Contention latency may be seen when a large number of processes occur simultaneously, causing multiple concurrent latches to be queued, resulting in latency, and is usually recognised by the presence of PAGELATCH locks. Latches are locks on three types of special pages: Global Allocation Map (GAM), Shared Global Allocation Map (SGAM), and Page Free Space(PFS). A full description of these is out of the scope of this writing. At least one of each of these pages exists in all database files and are responsible for helping to identify where incoming data can be written to in the physical file (s). Updating these pages requires a latch lock, which is a short-duration lock used during the upgrade. The most common latch locks are update (UP) and exclusive (EX).
Stale Statistics
Lack of SQL Maintenance can cause the statistics to become stale. Severely stale statistics can cause cached execution plans to become outdated. The actual execution plans then rely more on parameter sniffing which, if excessive, can lead to hash spills whereby the data being processed is 'spilled' into TempDB if there is inadequate memory to execute the SQL query being processed. This may result in a large amount of space being consumed by TempDB resulting in slow performance.
Viewing hash spills depends on how the query for the process in question is run. There are typically 2 types: queries run in SQL Management Studio or stored procedures run by the application.
For queries run within the SQL Management Studio:
1. Prepare the SQL query to be executed in a new Query window.
2. Go to the Query menu and click on 'Include Actual Execution Plan'.
3. Go to the Query menu and click on 'Display Estimated Execution Plan'. This will execute the query.
4. Review the Execution Plan tab for the plan.
For stored procedures, run a SQL Profiler Trace or an Extended Events Session.
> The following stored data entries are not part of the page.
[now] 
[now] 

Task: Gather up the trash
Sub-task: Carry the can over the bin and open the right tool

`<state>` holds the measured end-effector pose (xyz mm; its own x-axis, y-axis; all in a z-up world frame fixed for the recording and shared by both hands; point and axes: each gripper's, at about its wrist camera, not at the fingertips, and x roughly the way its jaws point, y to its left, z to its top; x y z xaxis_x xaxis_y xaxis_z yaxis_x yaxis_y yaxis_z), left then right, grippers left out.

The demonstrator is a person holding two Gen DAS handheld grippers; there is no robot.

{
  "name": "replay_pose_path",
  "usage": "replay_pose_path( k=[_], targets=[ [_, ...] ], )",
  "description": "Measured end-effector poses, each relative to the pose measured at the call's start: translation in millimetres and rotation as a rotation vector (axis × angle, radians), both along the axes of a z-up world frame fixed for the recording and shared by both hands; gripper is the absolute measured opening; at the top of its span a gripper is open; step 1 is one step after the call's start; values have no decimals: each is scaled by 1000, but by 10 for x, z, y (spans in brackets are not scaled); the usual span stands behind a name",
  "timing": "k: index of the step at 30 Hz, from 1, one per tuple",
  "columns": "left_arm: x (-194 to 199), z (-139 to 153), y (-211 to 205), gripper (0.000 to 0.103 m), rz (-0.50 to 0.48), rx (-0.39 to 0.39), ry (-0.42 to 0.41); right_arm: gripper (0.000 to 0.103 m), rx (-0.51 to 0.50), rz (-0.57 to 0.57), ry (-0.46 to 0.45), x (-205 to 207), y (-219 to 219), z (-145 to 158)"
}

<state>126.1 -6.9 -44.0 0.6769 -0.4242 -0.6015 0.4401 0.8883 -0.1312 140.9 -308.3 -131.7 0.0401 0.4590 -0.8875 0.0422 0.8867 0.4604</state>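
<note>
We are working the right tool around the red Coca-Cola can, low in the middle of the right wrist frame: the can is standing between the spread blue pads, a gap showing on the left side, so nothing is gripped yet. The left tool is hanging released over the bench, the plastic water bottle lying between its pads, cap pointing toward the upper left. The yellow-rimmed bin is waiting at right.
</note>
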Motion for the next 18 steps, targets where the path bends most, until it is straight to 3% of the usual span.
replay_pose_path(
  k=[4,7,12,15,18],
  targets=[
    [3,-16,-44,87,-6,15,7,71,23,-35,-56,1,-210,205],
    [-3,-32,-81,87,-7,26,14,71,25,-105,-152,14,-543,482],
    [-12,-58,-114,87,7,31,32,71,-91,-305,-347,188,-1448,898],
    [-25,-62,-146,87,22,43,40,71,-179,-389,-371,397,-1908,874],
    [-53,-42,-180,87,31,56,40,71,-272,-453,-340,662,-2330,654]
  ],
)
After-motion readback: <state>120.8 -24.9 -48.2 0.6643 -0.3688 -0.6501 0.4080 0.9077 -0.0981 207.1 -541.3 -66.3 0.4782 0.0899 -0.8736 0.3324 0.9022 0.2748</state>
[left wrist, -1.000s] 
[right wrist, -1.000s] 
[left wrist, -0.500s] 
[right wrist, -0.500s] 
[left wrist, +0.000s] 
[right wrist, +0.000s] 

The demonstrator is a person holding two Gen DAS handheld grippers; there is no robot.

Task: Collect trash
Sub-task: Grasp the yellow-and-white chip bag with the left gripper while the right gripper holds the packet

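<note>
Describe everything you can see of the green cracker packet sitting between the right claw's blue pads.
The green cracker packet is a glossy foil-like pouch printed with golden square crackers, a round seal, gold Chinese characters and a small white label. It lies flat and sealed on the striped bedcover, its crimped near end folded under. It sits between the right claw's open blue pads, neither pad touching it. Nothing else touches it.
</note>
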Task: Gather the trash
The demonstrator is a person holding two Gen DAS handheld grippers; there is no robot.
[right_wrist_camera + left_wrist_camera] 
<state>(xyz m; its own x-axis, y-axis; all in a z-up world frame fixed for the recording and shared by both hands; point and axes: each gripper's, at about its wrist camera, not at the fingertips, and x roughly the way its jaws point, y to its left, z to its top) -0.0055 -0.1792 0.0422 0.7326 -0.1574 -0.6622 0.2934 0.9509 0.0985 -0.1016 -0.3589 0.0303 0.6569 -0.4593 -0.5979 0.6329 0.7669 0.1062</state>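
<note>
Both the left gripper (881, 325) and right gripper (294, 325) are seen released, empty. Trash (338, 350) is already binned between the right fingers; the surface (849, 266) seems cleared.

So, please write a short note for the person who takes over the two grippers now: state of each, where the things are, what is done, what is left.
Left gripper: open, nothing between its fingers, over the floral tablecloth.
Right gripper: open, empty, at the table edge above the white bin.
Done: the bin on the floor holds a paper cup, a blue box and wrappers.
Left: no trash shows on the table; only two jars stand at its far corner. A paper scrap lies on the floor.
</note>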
To run a SQL Profiler:
1. Start SQL Profiler from Start | Microsoft SQL Server 20XX | Performance Tools | SQL Server Profiler | File | New Trace.
2. Verify Server Type is Database Engine and authentication type is Windows Authentication | click Connect.
3. Enter a trace name.
4. Select 'Blank' under 'Use the template:'.
5. Click the 'Save to file:' option and configure as follows:
5.1. Select a location and a filename (be sure to add the .trc extension to the filename). As the log file can be quite large, please verify the target drive has adequate available free space.
5.2. Select 'Save as type:' of 'SQL Server Profiler trace files (*.trc)'.
5.3. Click Save.
5.4 Set the 'Set maximum file size (MB):' value to 250.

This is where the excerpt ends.